Andrés Boiero ha simplificado su vocabulario poético para adaptarlo a las vicisitudes de una máquina. Hay diálogos en estos poemas, pero son espejos de intercambios electrónicos; hay emociones, pero son producto de diminutos chips y de recónditos engranajes. Vivimos a través de una tecnología que constantemente crea su propio lenguaje. En ese lenguaje creado por una máquina nos perdemos. Los especialistas de la Inteligencia Artificial nos dicen que hay intercambios electrónicos entre las computadoras que escapan al entendimiento de los humanos y por ende no pueden ser descifrados por nosotros. Son instrumentos de humildad, volviéndonos conscientes de nuestra debilidad intrínseca. Somos lo que nuestro cerebro nos permite ser, y conocemos lo que nuestro cerebro nos permite conocer.

Este lenguaje electrónico e incomprensible puede ser juzgado como la cumbre de la poesía hermética. Quizás sea éste el lenguaje ciego pero significativo al que aspiraban los surrealistas y que nunca lograron por completo, el triunfo de la palabra en sí misma, sin concesiones al significado ni al mensaje. Es ésta la lengua que Boiero trata de recuperar para volver precisamente al significado: mostrar cómo una máquina inarticulada pueda reflexionar y expresarse por sí misma, y que al mismo tiempo “se resiste a pensar/ en términos de utilidad”, dando así lugar a emociones impecablemente originales porque son futuras y virtuales. Boiero ha regresado a la expresión primordial que fue la prerrogativa de Adán en el Jardín del Edén, traduciendo esa lengua edénica a términos electrónicos. Así, Boiero ha sabido convencernos que la mera existencia de un vocablo incomprensible siempre significa algo: que una palabra no puede existir sin significar.

El lenguaje de la electrónica (como el de las matemáticas) es binario. Bajo esta maldición pitagórica (la imposición de número dos como regulador de todo lo que existe en el mundo) Boiero construye meticulosos y depurados poemas sobre cuyo esqueleto reconocemos vagos retazos de historias de amor, de antiguos pavores, de difíciles relaciones humanas y también mecánicas, espejos de nuestro presente.

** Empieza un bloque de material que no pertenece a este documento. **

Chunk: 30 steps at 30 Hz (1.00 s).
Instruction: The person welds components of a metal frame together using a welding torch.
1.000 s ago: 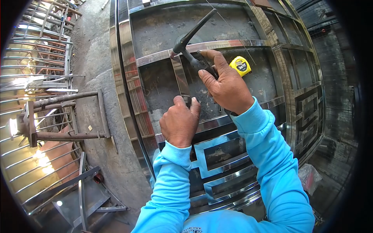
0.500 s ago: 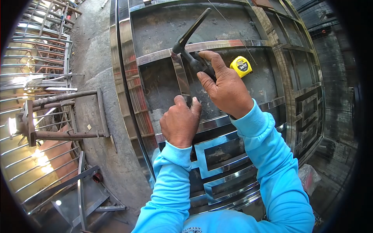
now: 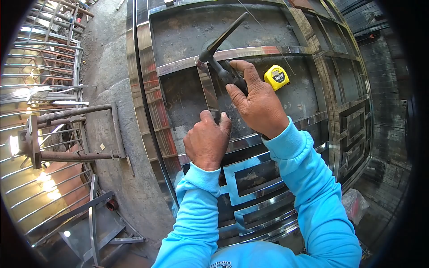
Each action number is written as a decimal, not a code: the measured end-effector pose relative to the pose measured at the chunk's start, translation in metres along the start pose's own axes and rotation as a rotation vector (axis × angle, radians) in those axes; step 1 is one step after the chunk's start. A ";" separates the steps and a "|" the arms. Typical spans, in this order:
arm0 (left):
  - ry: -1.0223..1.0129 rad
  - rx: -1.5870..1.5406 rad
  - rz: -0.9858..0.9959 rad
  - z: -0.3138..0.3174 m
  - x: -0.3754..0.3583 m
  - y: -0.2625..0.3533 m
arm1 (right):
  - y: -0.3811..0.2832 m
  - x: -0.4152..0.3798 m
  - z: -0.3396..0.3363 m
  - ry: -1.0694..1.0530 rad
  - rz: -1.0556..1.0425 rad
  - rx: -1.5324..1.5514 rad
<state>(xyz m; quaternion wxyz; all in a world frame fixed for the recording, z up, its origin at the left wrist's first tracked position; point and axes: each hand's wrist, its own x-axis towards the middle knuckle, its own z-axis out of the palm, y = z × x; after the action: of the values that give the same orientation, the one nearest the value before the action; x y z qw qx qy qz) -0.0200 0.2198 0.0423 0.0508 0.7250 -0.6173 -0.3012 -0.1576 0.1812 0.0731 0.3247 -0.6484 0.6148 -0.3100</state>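
My right hand [image 3: 261, 100] is closed round the black handle of a TIG welding torch [image 3: 219, 67], its long back cap slanting up to the right. The torch head is at the top end of a short shiny metal bar [image 3: 207, 87], where that bar meets a polished crossbar [image 3: 178, 65] of a metal frame. Lower down, my left hand [image 3: 207, 140] is closed round the short bar, thumb and fingers on its near end. To the right of my right hand, a yellow tape measure [image 3: 276, 77] lies on the dark surface inside the frame.
The polished frame [image 3: 321, 62] spreads under both arms, with rectangular patterned pieces [image 3: 250, 176] near my body. On the left, metal grilles and bars [image 3: 49, 94] lie beside a rusty pipe stand [image 3: 80, 155]. A clear plastic bag [image 3: 355, 205] sits at the right.
The torch has tipped slightly, its back cap swinging a little to the right and down. My right hand has shifted slightly; my left hand has stayed in place.
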 end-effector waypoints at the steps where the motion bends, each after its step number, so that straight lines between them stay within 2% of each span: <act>1: 0.004 -0.004 0.003 0.001 0.000 -0.001 | -0.002 0.000 -0.001 -0.001 0.004 0.006; 8: 0.019 0.005 0.010 -0.001 -0.002 0.001 | 0.000 -0.001 -0.005 0.005 0.069 0.076; 11: 0.016 -0.048 -0.038 -0.001 -0.002 0.003 | -0.004 -0.003 -0.003 0.000 0.036 0.064; 20: 0.029 0.013 0.020 0.001 -0.001 -0.001 | -0.002 0.000 -0.001 0.017 -0.059 0.032; 23: 0.033 0.021 0.025 0.002 -0.001 -0.001 | -0.006 0.001 -0.003 -0.019 -0.008 0.004; 30: 0.026 0.006 0.025 0.001 -0.001 -0.001 | -0.006 0.001 -0.001 -0.016 -0.041 -0.022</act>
<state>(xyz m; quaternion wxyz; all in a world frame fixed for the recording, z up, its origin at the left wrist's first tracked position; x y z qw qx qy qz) -0.0196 0.2213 0.0412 0.0602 0.7213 -0.6265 -0.2891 -0.1552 0.1804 0.0786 0.3159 -0.6670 0.6022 -0.3045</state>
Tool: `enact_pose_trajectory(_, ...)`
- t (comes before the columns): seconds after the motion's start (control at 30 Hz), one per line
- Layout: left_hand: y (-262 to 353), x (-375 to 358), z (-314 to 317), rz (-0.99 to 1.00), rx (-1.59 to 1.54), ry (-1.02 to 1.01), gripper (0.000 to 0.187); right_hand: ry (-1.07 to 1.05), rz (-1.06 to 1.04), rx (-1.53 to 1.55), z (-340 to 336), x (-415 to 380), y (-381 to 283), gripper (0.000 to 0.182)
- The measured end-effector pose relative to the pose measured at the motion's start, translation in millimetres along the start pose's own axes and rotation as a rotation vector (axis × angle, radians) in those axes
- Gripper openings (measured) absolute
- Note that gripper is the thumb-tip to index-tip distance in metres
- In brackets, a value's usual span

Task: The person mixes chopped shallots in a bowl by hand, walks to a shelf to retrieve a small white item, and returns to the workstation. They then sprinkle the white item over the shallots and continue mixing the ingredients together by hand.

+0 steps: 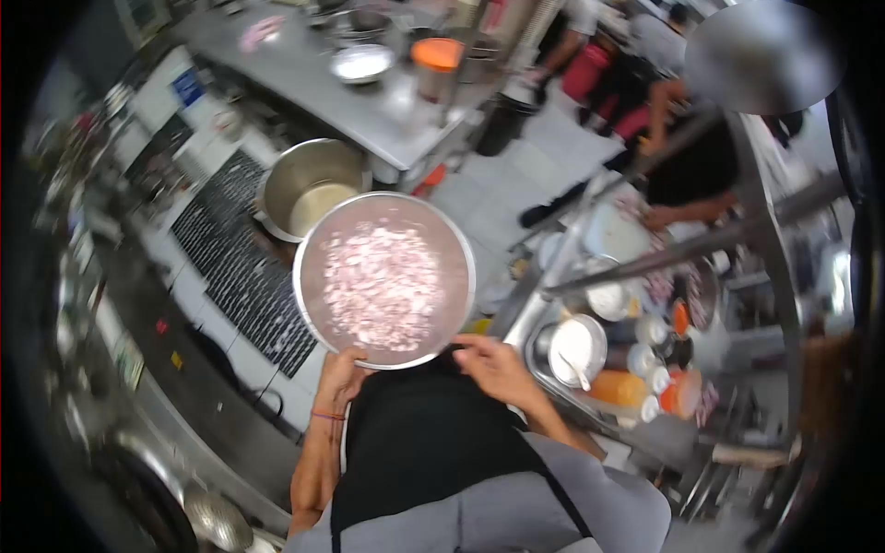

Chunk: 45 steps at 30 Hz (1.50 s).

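A wide metal bowl [452,263] is held in front of my black apron, with its open top facing me. Small pale pink chopped pieces [383,286] cover its bottom; blur hides exactly what they are. My left hand [341,376] grips the lower left of the rim, thumb on the near side. At the lower right, my right hand [493,369] has its fingers on the rim, partly hidden under it. Just beyond the bowl's upper left side stands a large deep metal pot [277,198] with pale contents at the bottom.
A steel table [369,120] at the back bears an orange-lidded container [437,60] and bowls. To the right, a rack holds a white-filled pot [576,350] and several jars. Co-workers stand at upper right. A black slatted mat [235,258] lies on the tiled floor; a steel counter runs left.
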State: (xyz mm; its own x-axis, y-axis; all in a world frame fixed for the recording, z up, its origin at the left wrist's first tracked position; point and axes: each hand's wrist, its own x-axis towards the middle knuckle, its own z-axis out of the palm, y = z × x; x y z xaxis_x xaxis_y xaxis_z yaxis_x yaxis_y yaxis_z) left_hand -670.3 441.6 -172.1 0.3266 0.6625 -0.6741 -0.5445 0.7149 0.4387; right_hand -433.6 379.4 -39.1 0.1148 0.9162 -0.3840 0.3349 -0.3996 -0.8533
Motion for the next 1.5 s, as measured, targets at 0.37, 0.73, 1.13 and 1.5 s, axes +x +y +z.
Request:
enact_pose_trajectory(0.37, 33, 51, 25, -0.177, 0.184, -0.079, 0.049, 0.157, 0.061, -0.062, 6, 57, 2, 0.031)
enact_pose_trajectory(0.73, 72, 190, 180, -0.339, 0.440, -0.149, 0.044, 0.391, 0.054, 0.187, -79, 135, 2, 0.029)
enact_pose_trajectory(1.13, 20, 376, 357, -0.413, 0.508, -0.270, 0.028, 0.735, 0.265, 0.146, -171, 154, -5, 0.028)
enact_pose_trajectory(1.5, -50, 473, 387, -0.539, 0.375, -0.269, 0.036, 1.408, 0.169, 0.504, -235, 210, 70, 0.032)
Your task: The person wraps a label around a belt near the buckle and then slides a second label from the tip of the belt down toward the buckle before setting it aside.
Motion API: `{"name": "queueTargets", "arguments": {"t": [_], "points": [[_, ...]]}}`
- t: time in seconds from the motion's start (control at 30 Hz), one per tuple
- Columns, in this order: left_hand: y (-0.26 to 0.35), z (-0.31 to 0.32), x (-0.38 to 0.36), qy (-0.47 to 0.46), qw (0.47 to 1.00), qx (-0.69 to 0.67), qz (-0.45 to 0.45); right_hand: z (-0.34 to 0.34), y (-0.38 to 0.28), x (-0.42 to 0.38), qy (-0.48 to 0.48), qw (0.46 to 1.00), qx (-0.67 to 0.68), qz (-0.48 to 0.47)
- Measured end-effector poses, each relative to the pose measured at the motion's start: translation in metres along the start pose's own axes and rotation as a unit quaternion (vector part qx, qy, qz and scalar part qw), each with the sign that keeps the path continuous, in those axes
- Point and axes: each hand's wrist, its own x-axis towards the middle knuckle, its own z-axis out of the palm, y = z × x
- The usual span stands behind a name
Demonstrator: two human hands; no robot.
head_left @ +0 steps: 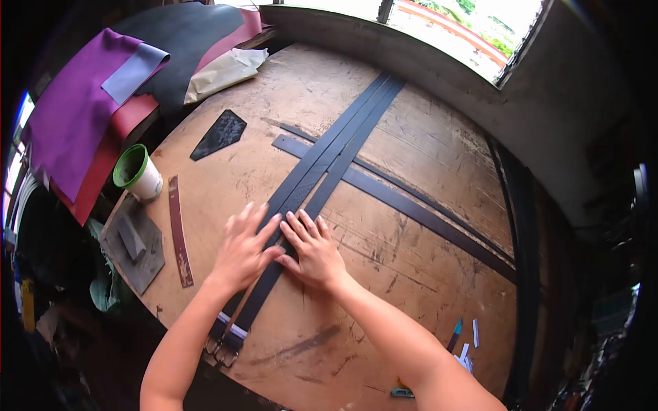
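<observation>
Long black leather belts (356, 145) lie side by side on a worn wooden table (411, 288), running from its near left edge to the wall below the window. Metal buckles (223, 353) sit at their near ends, by the table's edge. My left hand (240, 250) rests palm down on the belts with its fingers spread. Close beside it, my right hand (312, 253) is also flat on them, its thumb near the left thumb. Neither hand grips anything. Under the belts, a wide dark strap (425, 218) and a narrower strap (411, 185) cross at an angle.
To the left are a white tub with a green rim (145, 179), a grey slab with a block (140, 250), a reddish-brown strip (179, 233) and a black leather piece (218, 135). Coloured sheets (82, 109) drape beyond. A cutter (402, 392) lies near my right forearm.
</observation>
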Motion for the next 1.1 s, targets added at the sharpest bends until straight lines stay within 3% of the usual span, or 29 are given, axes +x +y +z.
{"name": "queueTargets", "arguments": {"t": [0.13,0.33,0.5,0.67,0.83,0.93,1.1], "points": [[-0.013,0.056,0.125,-0.036,0.999,0.002,0.035,-0.011,-0.004,0.006,-0.052,0.998,-0.002,0.024],[-0.002,0.083,0.214,-0.071,0.997,-0.018,0.018,-0.015,0.000,0.008,-0.040,0.998,0.035,0.018],[-0.007,0.089,0.254,-0.080,0.996,-0.025,0.029,-0.018,0.000,0.010,-0.048,0.997,0.057,0.031],[-0.018,0.105,0.274,0.018,0.997,-0.007,0.073,-0.018,0.001,0.011,-0.051,0.996,0.059,0.036],[-0.025,0.098,0.315,-0.039,0.997,-0.016,0.072,-0.018,0.001,0.010,-0.052,0.996,0.061,0.042],[-0.022,0.089,0.330,-0.087,0.994,-0.045,0.037,-0.019,0.000,0.011,-0.054,0.995,0.066,0.045],[-0.006,0.101,0.340,0.003,0.993,-0.092,-0.076,-0.019,0.000,0.011,-0.056,0.995,0.064,0.053]]}}
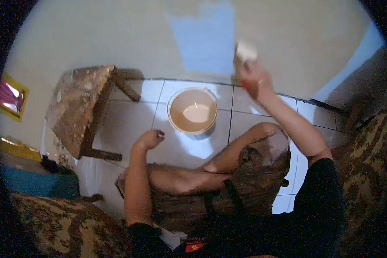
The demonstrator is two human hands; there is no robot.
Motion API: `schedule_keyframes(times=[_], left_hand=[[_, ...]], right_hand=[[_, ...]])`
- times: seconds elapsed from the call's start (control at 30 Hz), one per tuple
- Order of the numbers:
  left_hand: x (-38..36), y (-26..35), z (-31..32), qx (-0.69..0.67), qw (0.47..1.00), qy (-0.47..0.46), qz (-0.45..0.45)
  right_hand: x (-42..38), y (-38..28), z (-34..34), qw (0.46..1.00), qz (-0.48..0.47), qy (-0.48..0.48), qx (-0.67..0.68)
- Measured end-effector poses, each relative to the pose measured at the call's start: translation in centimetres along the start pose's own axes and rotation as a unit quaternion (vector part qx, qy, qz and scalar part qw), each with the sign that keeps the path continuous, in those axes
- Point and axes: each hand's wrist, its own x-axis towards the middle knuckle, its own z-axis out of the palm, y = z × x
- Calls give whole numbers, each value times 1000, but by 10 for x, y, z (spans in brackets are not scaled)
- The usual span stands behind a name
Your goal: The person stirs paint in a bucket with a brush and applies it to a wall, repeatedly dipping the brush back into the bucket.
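The right hand (256,80) closes around a brush (247,52) before the wall (284,47), while the left hand (150,139), loosely curled, contents unclear, hovers near the bucket (179,106), likely set between them for easy reach.

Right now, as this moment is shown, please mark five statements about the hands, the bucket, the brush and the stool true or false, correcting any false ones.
1. The bucket stands on the tiled floor. True.
2. The right hand holds a brush. True.
3. The left hand dips into the bucket. False: it is outside, apart from the bucket.
4. A lid covers the bucket. False: its top is open.
5. The stool is on the person's left. True.
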Motion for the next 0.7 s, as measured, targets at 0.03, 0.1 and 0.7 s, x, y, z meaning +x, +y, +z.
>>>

No debemos olvidar, al recorrer el libro de Boiero, que se trata de plegarias. Es decir, de invocaciones que expresan el deseo de entablar una relación con la divinidad creadora de un mundo; en este caso, con Philip K. Dick (auténtico protagonista de este libro) y su universo de ciencia-ficción. San Ignacio de Loyola definió la plegaria como una conversación: conversación del feligrés con la divinidad, del espíritu con el Espíritu, del creador de máquinas con la Máquina Creadora. También del poeta con su musa, como fue el caso de Dante.